"There was no illness?" Franco repeated.

"Come," his wife answered. "I will tell you everything."

She made him sit down on the dormeuse at the foot of their bed. He wished her to sit beside him, but she made a gesture of refusal, and of entreaty that he should not insist, that he should be quiet and wait; then, sinking down on the floor beside her baby, she began the painful story in a low, even voice, that sounded almost indifferent to the tragedy it was relating, a voice that resembled poor, deaf Barborin's, seeming to come from a far-away world. She began with her meeting with Peppina Bianconi at Campo, and—always in the same calm tone—told him all the thoughts, all the sentiments that had brought her to confront his grandmother, told him everything, down to the moment when she had realised that Maria was indeed dead. When she had finished she rose to her knees, and kissing her dead child, whispered to her: "Now your papa thinks that I killed you, but it is not true, dear, indeed, it is not true!"

He rose, quivering with nameless emotion, and bending over her, raised her—neither yielding nor resisting—from the floor. Touching her resolutely but tenderly, he placed her on the dormeuse beside him. He encircled her shoulders with his arm, pressing her to him, speaking with his lips on her hair, wetting it with the hot tears, which from time to time choked his voice. "My poor Luisa! No, indeed you did not kill her! How could you suspect me of thinking such a thing? I bless you instead for all that you have done for her ever since she came into the world; I, who have done nothing, bless you who have done so much. Never say such a thing again! Never, dear. Our Maria——"

A violent sob checked his words, but the man immediately exerted his strong will, controlled himself and continued:

"Don't you know what our Maria is saying now? She is saying: 'My darling mamma, my darling papa, now you are all alone, you have only each other, you are more closely united than ever; give me to God that He may give me back to you; that I may become your little guardian angel, and lead you to Him at last, that we may dwell together in all eternity,' Do you hear her saying these words, Luisa?"

She trembled in his arms, shaken by spasmodic quiverings; her face bent low, resisted Franco when he would have raised it.
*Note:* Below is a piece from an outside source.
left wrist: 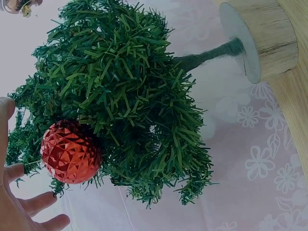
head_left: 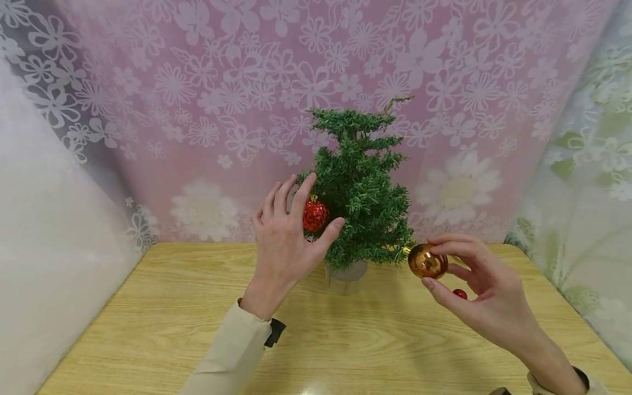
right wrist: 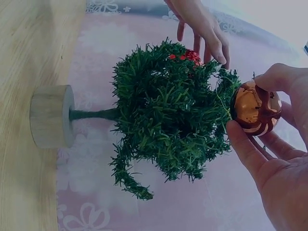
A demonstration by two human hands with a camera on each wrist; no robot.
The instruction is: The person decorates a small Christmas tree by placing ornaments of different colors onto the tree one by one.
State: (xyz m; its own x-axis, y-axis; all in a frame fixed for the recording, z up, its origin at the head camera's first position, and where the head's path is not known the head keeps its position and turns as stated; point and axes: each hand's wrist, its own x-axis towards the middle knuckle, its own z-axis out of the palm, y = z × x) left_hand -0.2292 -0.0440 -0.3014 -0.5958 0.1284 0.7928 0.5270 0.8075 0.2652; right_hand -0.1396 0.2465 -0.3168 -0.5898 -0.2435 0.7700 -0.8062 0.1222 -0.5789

At last she took his hand and kissed it. Then he also kissed her on the hair, and murmured: "Answer me."

"You are good!" Luisa replied, in a faint and despairing voice. "You wish to spare me, but you do not believe what you say. You must feel that I caused her death, that if I had adopted your sentiments, your ideas, I should not have left the house, and if I had not left the house this would not have happened, and Maria would still be alive."

"Don't think of that, my dear, don't! You might have believed Maria was with Veronica; you might have remained in the room with the fiancés, and the accident would have happened just the same. Don't think of this any more, Luisa. Rather listen to what Maria is saying."

"Poor Franco! Poor, poor fellow!" said Luisa, with such bitterness of terrible hidden meanings, that his blood ran cold. He shuddered and was silent, unable to grasp her meaning, and at the same time dreading an explanation. Slowly they withdrew from each other's arms, Luisa being the first to move. She again took her husband's hand and wished to carry it to her lips, but Franco drew her hand tenderly towards him and made a last attempt.